**YOUR TASK:** As you look over the data below, please find each line where the word "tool" appears, then copy it.

**DATA EXCERPT:**
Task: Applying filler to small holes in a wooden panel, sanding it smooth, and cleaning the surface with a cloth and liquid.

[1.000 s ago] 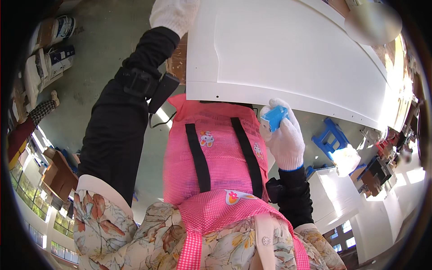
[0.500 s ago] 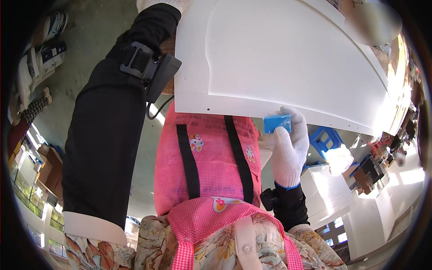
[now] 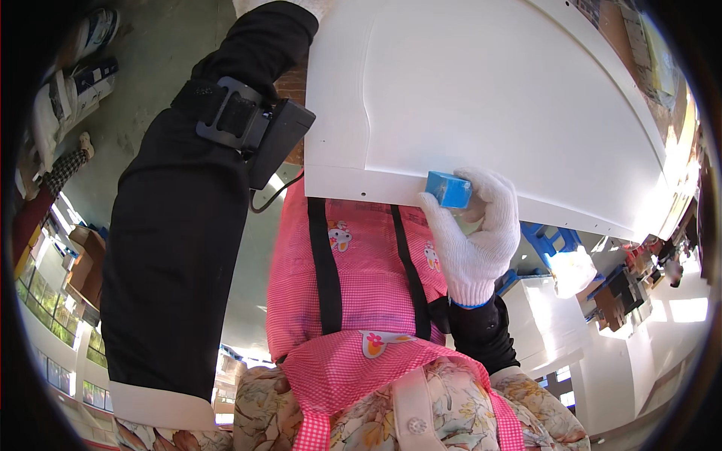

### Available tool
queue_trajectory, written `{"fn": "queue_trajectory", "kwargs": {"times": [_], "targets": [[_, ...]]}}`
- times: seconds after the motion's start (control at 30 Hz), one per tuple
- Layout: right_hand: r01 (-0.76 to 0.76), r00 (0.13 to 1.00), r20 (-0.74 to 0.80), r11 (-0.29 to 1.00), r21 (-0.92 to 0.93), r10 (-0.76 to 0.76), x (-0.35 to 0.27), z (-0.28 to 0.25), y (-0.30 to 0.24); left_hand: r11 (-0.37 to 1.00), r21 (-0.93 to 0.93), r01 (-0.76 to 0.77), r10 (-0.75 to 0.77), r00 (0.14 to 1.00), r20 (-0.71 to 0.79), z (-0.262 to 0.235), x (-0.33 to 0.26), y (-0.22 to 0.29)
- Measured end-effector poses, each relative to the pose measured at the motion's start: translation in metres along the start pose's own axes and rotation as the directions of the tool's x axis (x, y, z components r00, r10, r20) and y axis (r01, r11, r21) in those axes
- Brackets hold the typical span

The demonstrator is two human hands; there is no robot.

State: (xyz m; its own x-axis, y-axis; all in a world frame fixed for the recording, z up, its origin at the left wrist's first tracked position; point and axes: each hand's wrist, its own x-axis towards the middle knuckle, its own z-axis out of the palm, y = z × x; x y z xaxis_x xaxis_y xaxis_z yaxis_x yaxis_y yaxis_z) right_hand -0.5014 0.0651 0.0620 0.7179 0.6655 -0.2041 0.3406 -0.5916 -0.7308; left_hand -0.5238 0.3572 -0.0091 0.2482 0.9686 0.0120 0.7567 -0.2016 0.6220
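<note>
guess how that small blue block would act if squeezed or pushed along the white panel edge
The small blue block is probably light: the gloved right hand pinches it with fingertips alone. Its flat faces suggest it slides, not rolls, along the big white panel.

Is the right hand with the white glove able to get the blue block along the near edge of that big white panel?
Probably yes. The right hand already grips the blue block and presses it against the near edge of the white panel. Nothing stands between them, and that edge looks bare on both sides of the block.
</note>
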Motion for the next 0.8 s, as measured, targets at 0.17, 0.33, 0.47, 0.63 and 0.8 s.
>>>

**ANSWER TO THIS PROBLEM:**
### Available tool
- Measured end-effector poses, each relative to the pose measured at the motion's start: translation in metres along the start pose's own axes and rotation as the directions of the tool's x axis (x, y, z components r00, r10, r20) and y axis (r01, r11, r21) in those axes

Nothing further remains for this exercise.